Anbar Fighting Sends Refugees Fleeing to Kurdistan

Sectarian violence is sending thousands of civilians from the Iraqi towns of Ramadi and Fallujah to Iraqi Kurdistan. The Kurdish authorities have granted them a temporary stay.

ERBIL, Kurdistan Region – “Many more people from Fallujah will come this way,” predicts Abu Seif, who has just arrived from Fallujah with his 26 family members. They crowd the stairs of one of the motels in the center of the Iraqi Kurdish capital of Erbil.

Women in black abbayas, part of their faces hidden behind a niqaab, are urging children to move on. Their sons are bringing in matrasses and blankets that have covered them during the long ride in an open truck from Fallujah. Now, they are needed to let the whole family sleep in the small apartment.

The Iraqi town of Fallujah has once again turned into a battlefield. After militants of the al-Qaida affiliate Islamic State of Iraq and Syria (ISIS) occupied the city, the army has been shelling it from outside, hitting neighborhoods and forcing civilians to flee. The same happened when the Americans almost flattened the town during their quest against Sunni rebels in 2004.

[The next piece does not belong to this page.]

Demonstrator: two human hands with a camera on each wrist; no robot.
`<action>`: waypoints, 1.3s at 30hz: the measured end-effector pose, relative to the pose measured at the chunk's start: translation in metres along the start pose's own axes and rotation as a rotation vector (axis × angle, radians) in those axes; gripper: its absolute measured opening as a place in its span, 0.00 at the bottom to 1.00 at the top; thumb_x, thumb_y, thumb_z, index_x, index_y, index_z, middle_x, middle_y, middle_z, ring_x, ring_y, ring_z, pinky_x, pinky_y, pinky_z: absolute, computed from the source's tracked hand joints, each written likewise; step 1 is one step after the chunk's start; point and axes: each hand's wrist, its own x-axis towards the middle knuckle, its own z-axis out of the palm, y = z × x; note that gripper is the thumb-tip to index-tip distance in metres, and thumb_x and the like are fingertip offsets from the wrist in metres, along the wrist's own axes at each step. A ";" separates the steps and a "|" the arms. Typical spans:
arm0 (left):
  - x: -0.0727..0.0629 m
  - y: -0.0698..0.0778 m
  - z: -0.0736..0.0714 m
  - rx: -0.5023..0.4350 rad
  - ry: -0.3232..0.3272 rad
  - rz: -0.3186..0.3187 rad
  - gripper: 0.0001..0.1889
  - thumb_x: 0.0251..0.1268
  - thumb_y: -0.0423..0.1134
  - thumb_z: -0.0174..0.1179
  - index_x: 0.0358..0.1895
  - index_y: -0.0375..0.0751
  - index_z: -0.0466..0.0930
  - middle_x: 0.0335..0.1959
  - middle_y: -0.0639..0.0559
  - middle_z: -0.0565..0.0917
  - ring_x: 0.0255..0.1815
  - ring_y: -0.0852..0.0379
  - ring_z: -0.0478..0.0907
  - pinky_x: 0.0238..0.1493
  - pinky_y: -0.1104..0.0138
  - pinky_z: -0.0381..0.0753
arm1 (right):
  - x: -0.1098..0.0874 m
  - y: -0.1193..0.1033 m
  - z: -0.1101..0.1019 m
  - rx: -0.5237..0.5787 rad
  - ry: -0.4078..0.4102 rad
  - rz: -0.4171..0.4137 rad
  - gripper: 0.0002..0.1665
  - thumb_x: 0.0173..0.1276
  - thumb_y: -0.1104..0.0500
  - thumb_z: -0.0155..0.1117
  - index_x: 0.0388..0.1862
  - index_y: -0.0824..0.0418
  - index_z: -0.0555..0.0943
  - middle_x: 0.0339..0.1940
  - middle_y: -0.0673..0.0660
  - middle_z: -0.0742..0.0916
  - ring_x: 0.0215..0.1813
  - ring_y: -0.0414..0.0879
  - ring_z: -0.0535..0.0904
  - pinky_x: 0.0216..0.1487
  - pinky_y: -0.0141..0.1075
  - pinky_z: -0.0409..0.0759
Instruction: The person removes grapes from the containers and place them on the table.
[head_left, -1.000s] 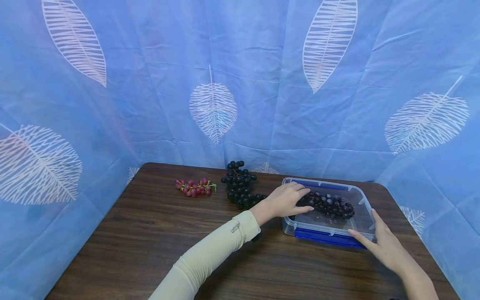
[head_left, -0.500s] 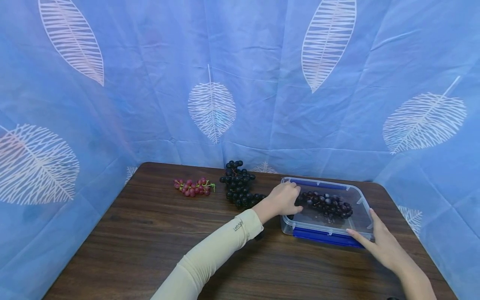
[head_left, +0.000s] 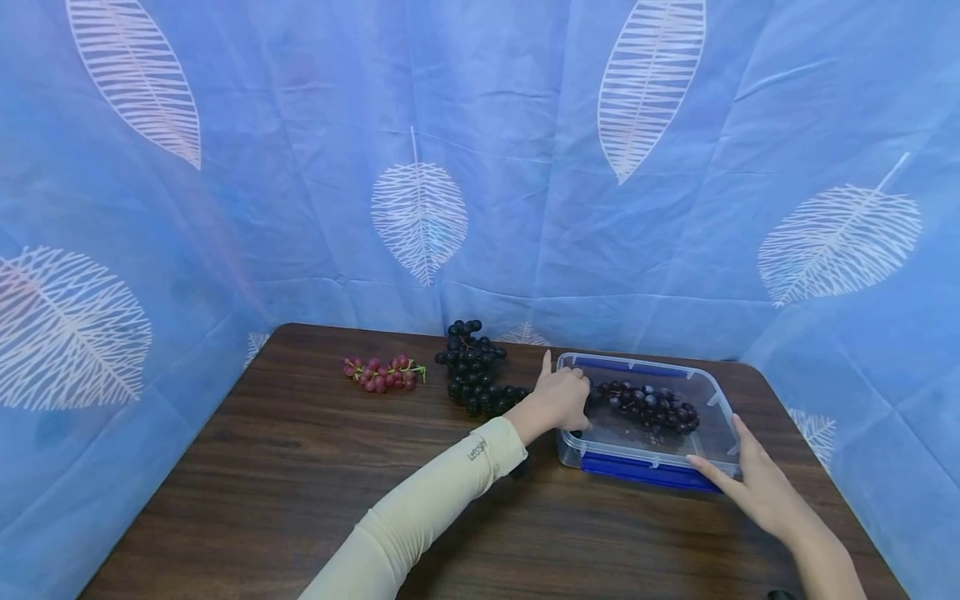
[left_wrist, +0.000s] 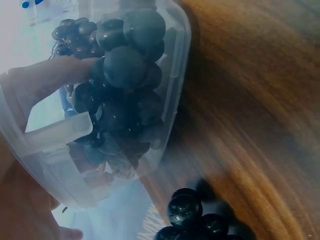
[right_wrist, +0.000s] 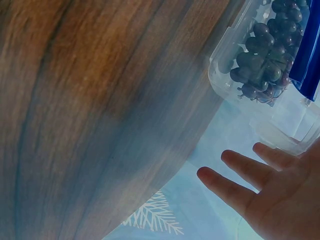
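Note:
A clear plastic container [head_left: 630, 446] with blue side clips stands at the table's right, uncovered. Dark purple grapes [head_left: 652, 408] lie inside it. At its left end, my left hand [head_left: 558, 400] reaches over the rim, fingers curled down and one finger raised outside. Through the wall, the left wrist view shows the thumb and other fingers around a bunch of black grapes [left_wrist: 125, 95]; most fingertips are hidden. My right hand [head_left: 757, 483] steadies the container's near right corner, thumb on the rim. In the right wrist view its fingers [right_wrist: 245, 172] are straight and spread.
Another bunch of black grapes [head_left: 472, 375] lies left of the container, close to my left wrist. Farther left is a small bunch of red grapes [head_left: 382, 375]. The dark wooden table [head_left: 300, 467] ends against a blue leaf-print curtain [head_left: 495, 250].
My left hand has drawn left toward the container's left rim. Its fingers went from spread over the grapes to curled, and one finger has lifted. The right hand stays at its corner.

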 end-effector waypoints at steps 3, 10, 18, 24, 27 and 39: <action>0.000 0.000 -0.002 0.036 -0.027 0.003 0.37 0.68 0.67 0.67 0.74 0.54 0.76 0.72 0.60 0.77 0.73 0.57 0.73 0.86 0.43 0.46 | 0.001 -0.001 0.001 0.001 0.001 -0.003 0.69 0.81 0.32 0.53 0.81 0.76 0.23 0.77 0.91 0.44 0.71 0.91 0.52 0.64 0.82 0.61; 0.002 0.003 -0.008 0.090 -0.095 -0.004 0.43 0.67 0.69 0.65 0.80 0.54 0.68 0.75 0.60 0.74 0.74 0.58 0.73 0.86 0.49 0.51 | 0.002 -0.002 0.000 -0.003 0.011 -0.003 0.69 0.81 0.31 0.53 0.81 0.76 0.23 0.77 0.91 0.44 0.71 0.91 0.53 0.64 0.82 0.62; 0.008 0.010 -0.005 0.100 -0.128 -0.040 0.43 0.69 0.67 0.64 0.82 0.54 0.65 0.72 0.57 0.73 0.68 0.56 0.76 0.67 0.60 0.79 | 0.001 -0.001 0.000 -0.009 0.012 0.006 0.69 0.81 0.31 0.53 0.81 0.77 0.23 0.77 0.91 0.44 0.71 0.91 0.53 0.64 0.82 0.61; 0.012 0.014 -0.003 0.059 -0.136 -0.083 0.41 0.69 0.64 0.66 0.81 0.55 0.65 0.71 0.56 0.73 0.67 0.55 0.76 0.62 0.59 0.84 | 0.000 0.000 0.000 -0.007 0.012 0.006 0.69 0.81 0.32 0.53 0.81 0.77 0.23 0.77 0.91 0.45 0.71 0.91 0.53 0.64 0.82 0.61; 0.013 0.016 -0.003 0.062 -0.136 -0.101 0.41 0.68 0.64 0.67 0.80 0.56 0.66 0.70 0.56 0.74 0.64 0.56 0.77 0.61 0.58 0.84 | 0.000 0.000 0.001 -0.010 0.012 0.008 0.69 0.81 0.32 0.53 0.81 0.77 0.23 0.77 0.91 0.45 0.71 0.91 0.53 0.64 0.82 0.61; 0.018 0.018 -0.001 0.091 -0.168 -0.139 0.47 0.61 0.69 0.69 0.82 0.62 0.62 0.69 0.56 0.73 0.50 0.58 0.79 0.52 0.62 0.84 | 0.000 0.000 0.002 -0.005 0.011 0.007 0.69 0.81 0.32 0.53 0.81 0.76 0.23 0.77 0.91 0.45 0.71 0.91 0.53 0.63 0.82 0.62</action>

“We left everything behind,” says Abu Seif. Like others who fled, he is too scared to reveal his full identity. The driver from Fallujah arrived just before dark in Erbil. In his green dishdashe and Islamic knitted hat, he seems dazed when he sits down in the motel lobby. “Our neighborhood is being bombed. Everybody is fleeing.”

He is one of over 13,000 civilians from the Anbar province who fled to the safety of Iraqi Kurdistan, even though they know of the mixed Kurdish feelings toward Iraqi Sunnis. Many Kurds remember their role during the rule of Saddam Hussein, who killed many thousands of Kurds.

The Kurdish authorities now are locked in non-violent conflicts with the new, Shiite government in Baghdad and have opened the doors to the former enemy, at the same time stating that their stay can only be temporary. The strict controls at the checkpoints since the bomb attack in Erbil in August, which was claimed by the same al-Qaida group that this week occupied Fallujah and Ramadi, have been eased.

In Fallujah, the Iraqi army now is trying to hit the “Daish” by using rockets, says Abu Seif, using the Arabic name in use for ISIS. “They fire blindly at civilian areas. Many houses are hit.”

“Nobody knows who is hitting us,” says Abu Haidar, who seems to be in shock. “I don’t want to talk about it anymore,” he says, while keeping an eye on the Iraqi TV channel that is reporting about the violence.

When asked, he agrees there were many militants in the city. “But I don’t know if they were Daish. They drove through the neighborhood in private cars. Yes, they had automatic guns and RPG’s (rocket-propelled grenades). But people were not threatened. We fled from the bombings.”

When a chemistry lecturer from Fallujah University states he has recognized Saudis, Algerians and Tunisians from their accents amongst the militants, Abu Haidar points to a group of armed men on TV. “How can you see where they are from?”

The new arrivals say ISIS are no longer seen in the city, yet the army continues shooting rockets. A possible target may be the local militia that protect civilians in the neighborhoods and are possibly mistaken for ISIS.

For the chemistry lecturer the case is clear: The army and ISIS are working together. The militants were entering the city during a curfew, he says. “If the army has circled the city, how can they? It was all done so Prime Minister Maliki could bring the army into the city.”

The army and the government are Shiite, while Fallujah is Sunni. Iraqi Sunnis have been protesting for over a year against what they consider to be discrimination by the government. Fleeing civilians claim that the Shiite prime minister is using the sectarian differences for his own political gain. He wanted to create chaos, they claim, to be able to postpone the April elections and stay on.

Chaos was created, indeed. Next to the fighting, there is no electricity in Fallujah, with even the generators stopped. There are serious shortages of food and cooking gas. Hospitals have trouble coping, staff have left, medicines are scarce or spoiled without cooling. Yet, hundreds of civilians got wounded and dozens died, so those who left report.

For many, it is the second time they flee, but the situation is very different from 2004, they say. “Then, we did not have sectarian violence,” says the chemistry lecturer. Then, he fled to Baghdad. But the capital has become predominantly Shiite since.

“Because I am Sunni I cannot go to Baghdad,” confirms Abu Seif. “My uncle was killed there last month. Our whole province is being targeted only because we are Sunni.”